KC – It’s a powerful paradigm shift, relationship systems intelligence, and through these episodes we’ve looked at how we need to do the work on ourself and the small ways we can lean into relationship. But this is that step back, that balcony view now. And from here what are we able to see but also what are we able to impact? What are the ripple effects that we can send out in the world? 

 

MD – Yes. And it’s a building of that intelligence. It’s a building of conscious awareness about the impact that I have on you and the impact you have on me and getting curious about that. Getting curious within ourselves, getting curious with each other and getting curious outside of ourselves which I think is that balcony view, where we can start to look at what’s here for me to learn, what’s here for me to understand, what’s showing up that I just need to really slow down and listen too? And that’s the intelligence part to me.
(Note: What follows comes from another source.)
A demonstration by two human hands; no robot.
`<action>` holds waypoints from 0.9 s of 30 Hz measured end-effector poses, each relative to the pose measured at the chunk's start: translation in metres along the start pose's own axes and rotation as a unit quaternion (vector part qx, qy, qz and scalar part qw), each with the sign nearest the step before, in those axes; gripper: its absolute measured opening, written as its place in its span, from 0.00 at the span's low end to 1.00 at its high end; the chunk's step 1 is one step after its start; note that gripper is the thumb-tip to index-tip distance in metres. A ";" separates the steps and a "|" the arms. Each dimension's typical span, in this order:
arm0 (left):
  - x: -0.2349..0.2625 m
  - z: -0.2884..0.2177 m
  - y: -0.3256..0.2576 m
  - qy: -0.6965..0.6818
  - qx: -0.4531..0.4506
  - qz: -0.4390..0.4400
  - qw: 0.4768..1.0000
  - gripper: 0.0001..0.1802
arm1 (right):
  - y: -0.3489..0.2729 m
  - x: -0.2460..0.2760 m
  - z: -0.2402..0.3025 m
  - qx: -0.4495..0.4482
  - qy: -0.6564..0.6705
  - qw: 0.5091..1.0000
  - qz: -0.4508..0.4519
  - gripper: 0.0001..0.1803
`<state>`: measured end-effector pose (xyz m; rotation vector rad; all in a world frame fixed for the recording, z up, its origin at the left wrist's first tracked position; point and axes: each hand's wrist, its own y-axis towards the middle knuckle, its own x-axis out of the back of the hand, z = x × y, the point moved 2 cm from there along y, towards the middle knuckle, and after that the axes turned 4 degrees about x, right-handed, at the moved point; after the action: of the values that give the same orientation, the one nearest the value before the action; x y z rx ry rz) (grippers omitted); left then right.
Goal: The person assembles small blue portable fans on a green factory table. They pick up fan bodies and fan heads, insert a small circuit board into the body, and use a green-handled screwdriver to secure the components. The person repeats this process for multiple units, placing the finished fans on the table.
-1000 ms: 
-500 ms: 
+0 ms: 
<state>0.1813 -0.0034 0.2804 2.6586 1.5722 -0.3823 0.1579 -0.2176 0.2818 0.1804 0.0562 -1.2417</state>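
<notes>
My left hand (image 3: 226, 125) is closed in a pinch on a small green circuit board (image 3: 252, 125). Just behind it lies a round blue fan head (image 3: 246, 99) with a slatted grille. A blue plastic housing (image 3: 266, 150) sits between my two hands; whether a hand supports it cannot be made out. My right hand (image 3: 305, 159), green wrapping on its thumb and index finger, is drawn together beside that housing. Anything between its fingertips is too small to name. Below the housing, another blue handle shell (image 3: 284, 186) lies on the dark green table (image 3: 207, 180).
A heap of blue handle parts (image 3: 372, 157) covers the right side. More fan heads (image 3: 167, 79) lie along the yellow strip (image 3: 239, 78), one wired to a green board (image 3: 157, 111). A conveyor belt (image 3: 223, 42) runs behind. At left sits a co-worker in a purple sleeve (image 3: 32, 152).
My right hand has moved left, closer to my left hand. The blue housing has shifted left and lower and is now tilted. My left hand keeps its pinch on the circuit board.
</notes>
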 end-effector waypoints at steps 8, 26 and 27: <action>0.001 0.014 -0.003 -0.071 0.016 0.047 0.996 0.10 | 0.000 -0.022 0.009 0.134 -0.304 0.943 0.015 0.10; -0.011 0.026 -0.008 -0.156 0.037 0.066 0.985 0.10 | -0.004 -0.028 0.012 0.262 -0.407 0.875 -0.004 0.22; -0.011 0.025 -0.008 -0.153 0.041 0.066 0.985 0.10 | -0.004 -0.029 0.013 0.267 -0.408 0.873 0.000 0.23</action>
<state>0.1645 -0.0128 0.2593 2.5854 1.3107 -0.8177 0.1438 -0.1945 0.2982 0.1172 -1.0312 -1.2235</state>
Like there’s so, like I said, it's so complex but if we started to drill down and really think about those impacts that are constantly happening it opens up a world of information that we don’t normally have about one another and about the system we live. 

 

KC – It’s interesting you mention slow down because I feel, and we mentioned about Black Lives Matter and how there was a lot of momentum after that and then there was a shift, a downward turn, and I sense that a lot of organizations really rushed to get policies in and procedures involved in what they do but I wonder if this rush really integrated anything at all and whether, to your point from last episode, it was more window dressing.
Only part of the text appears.